■ Exercise input ■
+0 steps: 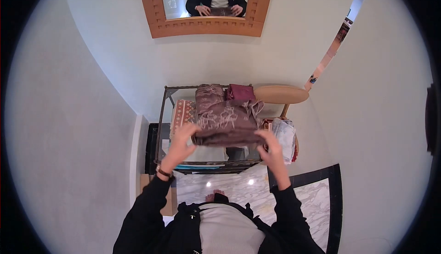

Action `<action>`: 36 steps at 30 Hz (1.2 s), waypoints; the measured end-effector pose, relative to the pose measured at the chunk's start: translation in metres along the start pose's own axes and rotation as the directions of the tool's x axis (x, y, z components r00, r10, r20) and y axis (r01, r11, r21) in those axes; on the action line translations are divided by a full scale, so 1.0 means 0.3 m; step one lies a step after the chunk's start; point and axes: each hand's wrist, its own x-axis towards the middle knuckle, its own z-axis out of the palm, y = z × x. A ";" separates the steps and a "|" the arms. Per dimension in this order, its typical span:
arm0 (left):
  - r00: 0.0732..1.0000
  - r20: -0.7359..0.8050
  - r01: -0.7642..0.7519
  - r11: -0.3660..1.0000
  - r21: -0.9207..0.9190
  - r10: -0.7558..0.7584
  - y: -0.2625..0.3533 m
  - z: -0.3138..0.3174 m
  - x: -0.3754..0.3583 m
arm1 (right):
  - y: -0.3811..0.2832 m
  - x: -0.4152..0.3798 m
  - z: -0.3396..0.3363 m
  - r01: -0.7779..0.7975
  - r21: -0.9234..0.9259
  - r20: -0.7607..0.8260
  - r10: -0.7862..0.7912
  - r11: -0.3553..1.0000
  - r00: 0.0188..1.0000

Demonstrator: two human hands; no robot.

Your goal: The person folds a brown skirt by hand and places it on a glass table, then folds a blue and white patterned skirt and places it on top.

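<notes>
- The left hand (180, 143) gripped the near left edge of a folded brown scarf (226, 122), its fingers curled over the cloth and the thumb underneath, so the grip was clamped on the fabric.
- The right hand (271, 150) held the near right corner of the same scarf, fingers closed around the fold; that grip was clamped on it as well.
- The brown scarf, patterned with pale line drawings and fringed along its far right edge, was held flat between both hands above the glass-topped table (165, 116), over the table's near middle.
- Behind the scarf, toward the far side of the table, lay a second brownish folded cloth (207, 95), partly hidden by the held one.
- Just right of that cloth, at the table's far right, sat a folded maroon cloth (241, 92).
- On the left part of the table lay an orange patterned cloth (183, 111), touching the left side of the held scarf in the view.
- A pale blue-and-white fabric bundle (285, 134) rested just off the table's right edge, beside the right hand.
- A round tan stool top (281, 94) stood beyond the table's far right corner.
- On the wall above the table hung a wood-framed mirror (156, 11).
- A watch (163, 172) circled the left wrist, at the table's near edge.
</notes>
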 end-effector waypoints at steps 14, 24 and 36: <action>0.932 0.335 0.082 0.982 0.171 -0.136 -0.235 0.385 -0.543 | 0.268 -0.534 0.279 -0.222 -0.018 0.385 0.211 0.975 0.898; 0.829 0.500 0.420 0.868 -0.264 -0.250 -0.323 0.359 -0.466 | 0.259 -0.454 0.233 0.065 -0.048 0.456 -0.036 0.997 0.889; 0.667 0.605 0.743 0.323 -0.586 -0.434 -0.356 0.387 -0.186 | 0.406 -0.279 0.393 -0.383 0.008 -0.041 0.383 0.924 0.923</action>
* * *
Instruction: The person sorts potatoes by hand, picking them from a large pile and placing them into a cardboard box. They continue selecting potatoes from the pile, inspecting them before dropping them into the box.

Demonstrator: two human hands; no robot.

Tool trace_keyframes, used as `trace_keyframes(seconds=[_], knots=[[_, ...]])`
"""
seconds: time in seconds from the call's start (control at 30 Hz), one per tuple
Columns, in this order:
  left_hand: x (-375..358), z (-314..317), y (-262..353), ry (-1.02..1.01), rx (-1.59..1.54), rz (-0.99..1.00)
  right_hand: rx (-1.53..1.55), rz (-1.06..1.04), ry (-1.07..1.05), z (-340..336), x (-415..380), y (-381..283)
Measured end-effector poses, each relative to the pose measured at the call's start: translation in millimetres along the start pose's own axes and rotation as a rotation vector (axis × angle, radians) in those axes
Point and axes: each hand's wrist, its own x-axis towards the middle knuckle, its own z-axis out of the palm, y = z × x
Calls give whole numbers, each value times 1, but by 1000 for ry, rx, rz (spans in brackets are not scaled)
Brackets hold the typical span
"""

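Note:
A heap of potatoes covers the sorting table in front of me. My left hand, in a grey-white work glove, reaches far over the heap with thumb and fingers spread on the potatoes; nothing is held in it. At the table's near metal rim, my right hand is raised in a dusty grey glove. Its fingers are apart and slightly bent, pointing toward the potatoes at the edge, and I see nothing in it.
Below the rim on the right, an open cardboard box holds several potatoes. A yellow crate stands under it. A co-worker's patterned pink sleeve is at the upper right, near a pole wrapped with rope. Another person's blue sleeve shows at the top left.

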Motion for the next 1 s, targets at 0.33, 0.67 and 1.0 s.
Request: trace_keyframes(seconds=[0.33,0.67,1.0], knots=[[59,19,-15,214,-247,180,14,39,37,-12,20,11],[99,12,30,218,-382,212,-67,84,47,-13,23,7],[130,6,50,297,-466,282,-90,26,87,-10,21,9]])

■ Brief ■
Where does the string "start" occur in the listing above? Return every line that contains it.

■ Solution for this task ■
Action `<action>`: 36 steps at 30 Hz (1.2 s), waypoints; the measured end-effector pose, relative to the pose measured at the chunk's start: translation in metres along the start pose's own axes and rotation as the directions of the tool's x axis (x, y, z components r00, r10, r20) and y axis (r01, r11, r21) in those axes; on the action line translations are divided by a full scale, so 1.0 means 0.3 m; step one lies a step after the chunk's start; point and axes: each hand's wrist, its own x-axis towards the middle knuckle, its own z-axis out of the palm, y = z × x. A ";" separates the steps and a "|" the arms. Per dimension in this order, its typical span:
seconds: time in seconds from the call's start (control at 30 Hz), one per tuple
Measured end-effector poses, each relative to the pose measured at the call's start: translation in millimetres along the start pose's own axes and rotation as a rotation vector (axis × angle, radians) in those axes

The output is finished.